Release Date: 13/10/11
In this major new history of English food, Clarissa Dickson Wright takes the reader on a journey from the time of the Second Crusade and the feasts of medieval kings to the cuisine - both good and bad - of the present day. She looks at the shifting influences on the national diet as new ideas and ingredients have arrived, and as immigrant communities have made their contribution to the life of the country. She evokes lost worlds of open fires and ice houses, of constant pickling and preserving, and of manchet loaves and curly-coated pigs. And she tells the stories of the chefs, cookery book writers, gourmets and gluttons who have shaped public taste, from the salad-loving Catherine or Aragon to the foodies of today. Above all, she gives a vivid sense of what it was like to sit down to the meals of previous ages, whether an eighteenth-century labourer's breakfast or a twelve-course Victorian banquet or a lunch out during the Second World War.
Insightful and entertaining by turns, this is a magnificent tour of nearly a thousand years of English cuisine, peppered with surprises and seasoned with Clarissa Dickson Wright's characteristic wit.
England is a country that has been invaded and amalgamated by many nations so far that we no longer know what is traditionally an English dish and what has its inspiration from farther afield. In this book by Clarrisa, we explore the dishes down the ages through well researched documents and where possible, suggestions so that the reader can get a taste of the past in the modern age.

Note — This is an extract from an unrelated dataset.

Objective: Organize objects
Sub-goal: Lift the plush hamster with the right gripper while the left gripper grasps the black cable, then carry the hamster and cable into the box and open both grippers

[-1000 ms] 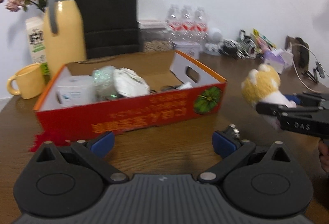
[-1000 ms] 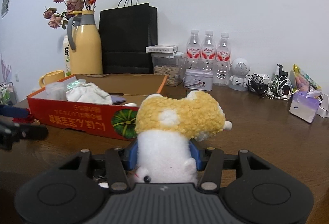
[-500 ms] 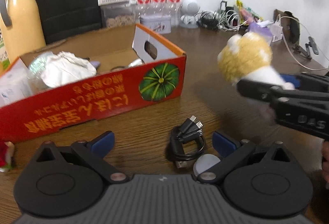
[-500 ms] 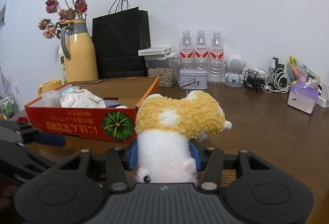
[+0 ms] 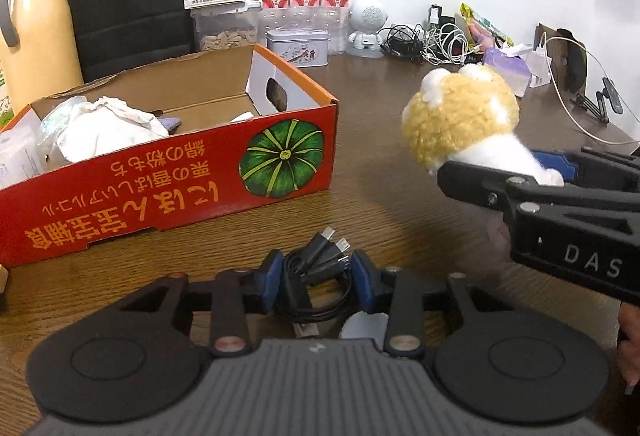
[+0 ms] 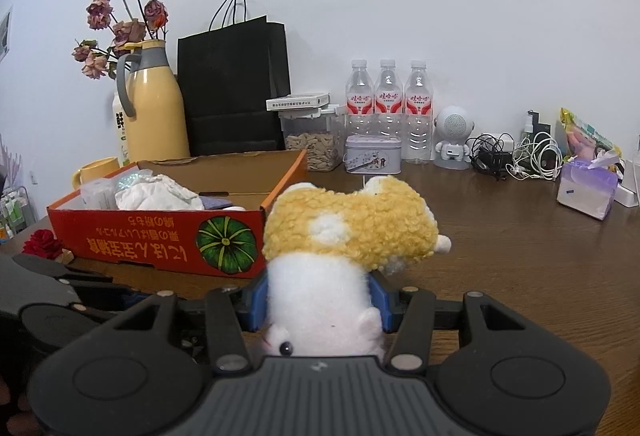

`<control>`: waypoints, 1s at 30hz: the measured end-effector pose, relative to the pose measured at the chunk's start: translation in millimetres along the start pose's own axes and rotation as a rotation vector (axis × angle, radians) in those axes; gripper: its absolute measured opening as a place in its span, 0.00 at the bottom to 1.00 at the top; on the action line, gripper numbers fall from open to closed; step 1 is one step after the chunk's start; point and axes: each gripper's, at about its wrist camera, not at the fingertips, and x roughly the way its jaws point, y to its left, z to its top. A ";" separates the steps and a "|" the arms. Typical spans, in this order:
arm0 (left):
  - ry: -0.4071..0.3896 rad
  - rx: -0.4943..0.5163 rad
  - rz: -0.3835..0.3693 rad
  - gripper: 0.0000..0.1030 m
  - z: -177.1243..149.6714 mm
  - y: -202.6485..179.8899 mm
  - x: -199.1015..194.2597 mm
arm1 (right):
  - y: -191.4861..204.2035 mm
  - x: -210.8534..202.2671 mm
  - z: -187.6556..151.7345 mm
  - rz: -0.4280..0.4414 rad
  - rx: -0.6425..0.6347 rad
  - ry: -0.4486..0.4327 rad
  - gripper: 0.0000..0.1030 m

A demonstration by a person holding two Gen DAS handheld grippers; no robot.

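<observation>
My left gripper [image 5: 317, 278] is shut on a coiled black USB cable [image 5: 316, 268] that lies on the wooden table in front of the red cardboard box [image 5: 168, 188]. My right gripper [image 6: 318, 302] is shut on a yellow and white plush toy [image 6: 344, 236] and holds it above the table, to the right of the box [image 6: 160, 240]. The plush [image 5: 460, 124] and the right gripper also show at the right of the left wrist view. The box holds crumpled white wrapping [image 5: 104, 128] and other small items.
A yellow jug with dried flowers [image 6: 154, 104], a black paper bag [image 6: 236, 88], three water bottles [image 6: 388, 108], a tin [image 6: 372, 154], a small white robot figure [image 6: 454, 136], tangled cables [image 6: 516, 156] and a tissue pack [image 6: 586, 192] line the back wall. A red flower [image 6: 42, 242] lies left of the box.
My left gripper has swung right from the box front to the black cable and closed on it. My right gripper still holds the plush, shifted slightly right of the box.
</observation>
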 end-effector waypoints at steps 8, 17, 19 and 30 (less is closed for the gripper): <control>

Readers will be astounded by the sheer variety and whilst for some reason we have a reputation amongst other countries for tasteless food that’s boiled to mush, I’ve yet to find out where that originated especially considering that we’ve had access to spices for centuries that have not only added to our own stock of treasures but also to our larders in many varieties. Look at dishes such as almond cream which was available in the High Middle Ages or even Hippocras, a wine spiced with ginger and cinnamon, honey and Chinese pepper. We have exotic tastes and yet we’re still stuck with the rather poor reputation.
Add to this influence from expanding of the Empire (with the first Curry shop opening in London in 1810 by Sake Dean Mahomed) alongside other migrant’s dishes and it’s a country of variety, of adventure and something new around every corner. A wonderful book all in and one that I’ll enjoy reading time and again especially with the additional extra of some of the recipes in the appendices. Cracking.